Return exactly, please, the lines from the one containing "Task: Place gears" to the last line of the entries below, and nothing else, leaving pictures out.

Records drawn from a dataset:
=== Begin Enclosure ===

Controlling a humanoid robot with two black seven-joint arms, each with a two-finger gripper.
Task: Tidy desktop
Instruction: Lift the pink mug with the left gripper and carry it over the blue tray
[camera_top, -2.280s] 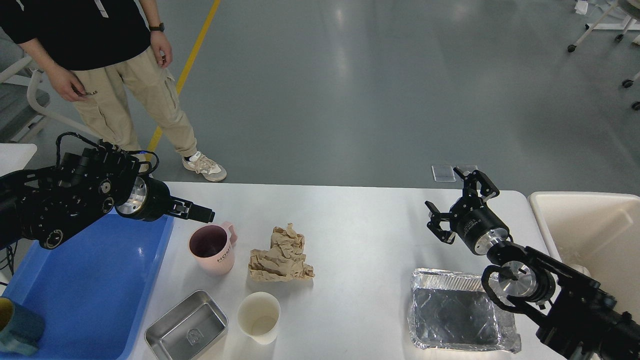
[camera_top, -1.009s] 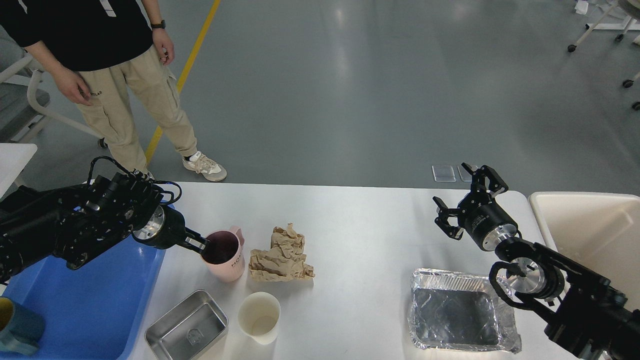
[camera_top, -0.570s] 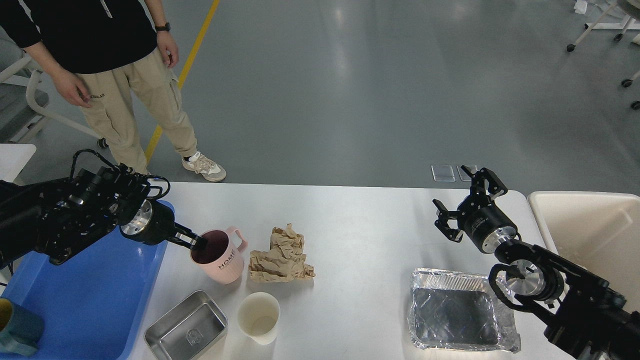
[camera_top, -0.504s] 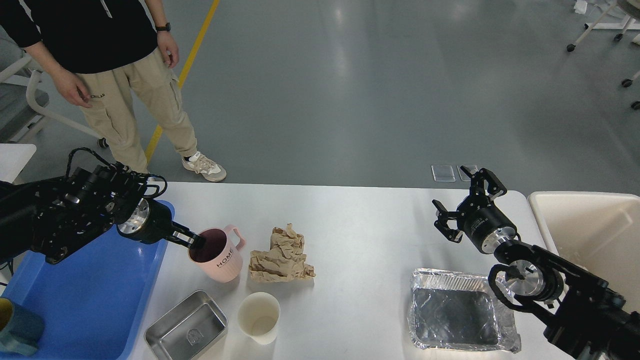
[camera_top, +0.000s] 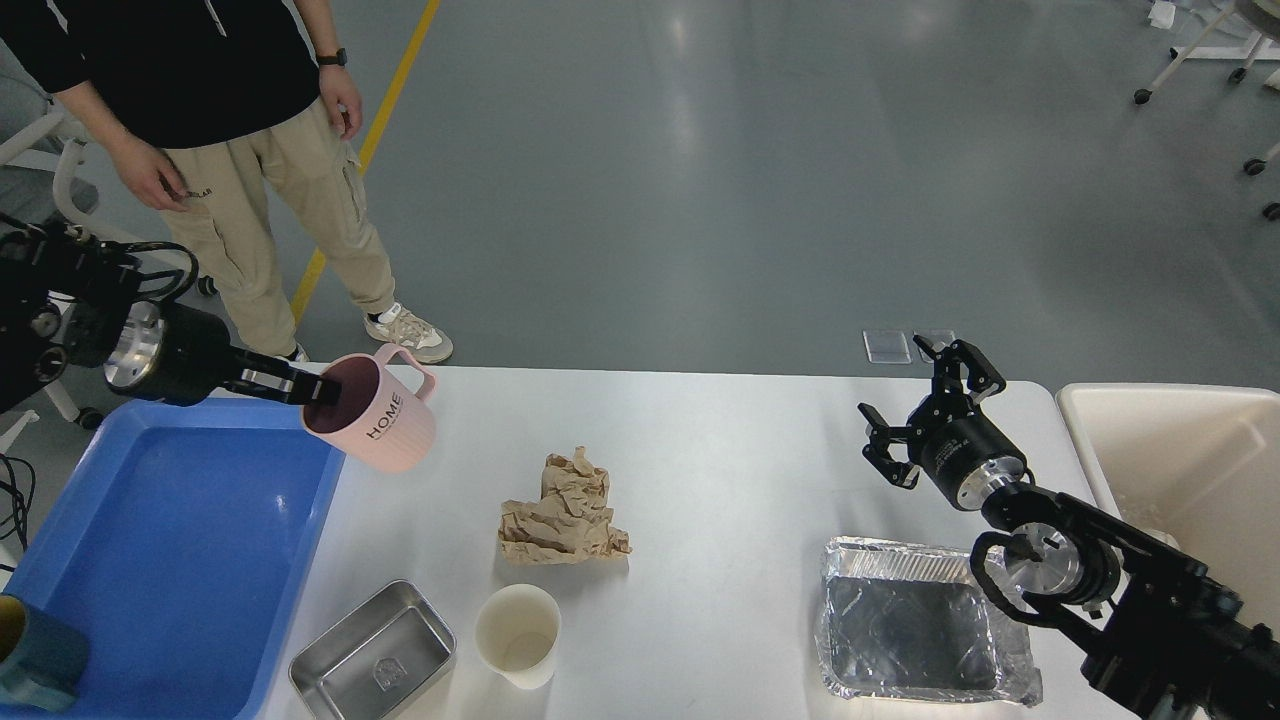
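One pink mug (camera_top: 377, 417) reading "HOME" hangs tilted in left gripper (camera_top: 318, 391).

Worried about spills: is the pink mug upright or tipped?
Tipped: the pink mug hangs from the left gripper, mouth leaning toward the blue tray.
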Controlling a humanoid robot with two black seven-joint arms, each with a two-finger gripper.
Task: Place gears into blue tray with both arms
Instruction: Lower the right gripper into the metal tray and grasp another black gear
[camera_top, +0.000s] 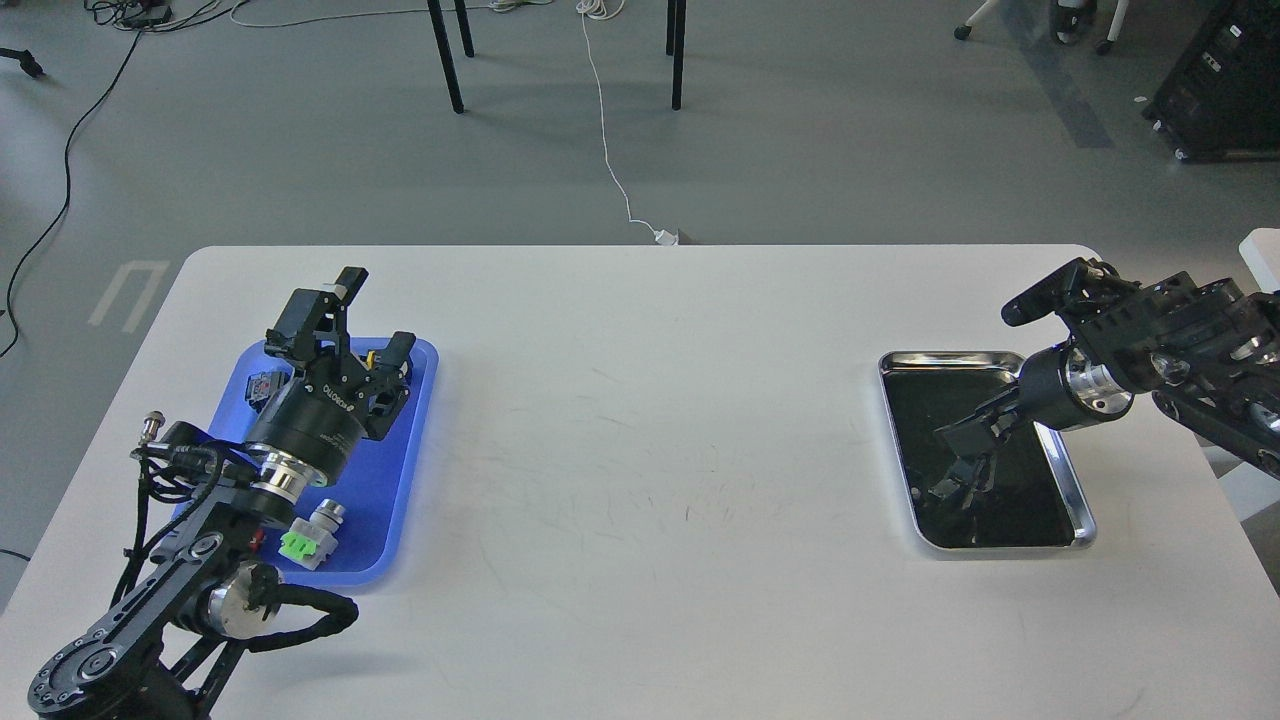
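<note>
Blue tray (400, 480) under left gripper (372, 322), fingers spread, "ROBOTIQ" on body; right gripper (955, 480) state unclear.

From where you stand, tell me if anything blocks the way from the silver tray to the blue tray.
Nothing visible does. The table between the silver tray and the blue tray shows no objects. Over the blue tray itself hangs the left gripper, with switches inside it.
</note>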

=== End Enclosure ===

SOLUTION FOR THIS PROBLEM ->
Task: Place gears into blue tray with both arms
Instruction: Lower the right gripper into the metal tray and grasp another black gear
[camera_top, +0.000s] 
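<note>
Blue tray (400, 480) under left gripper (372, 322), fingers spread, "ROBOTIQ" on body; right gripper (955, 480) state unclear.

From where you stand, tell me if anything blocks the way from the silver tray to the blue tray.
Nothing visible does. The table between the silver tray and the blue tray shows no objects. Over the blue tray itself hangs the left gripper, with switches inside it.
</note>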

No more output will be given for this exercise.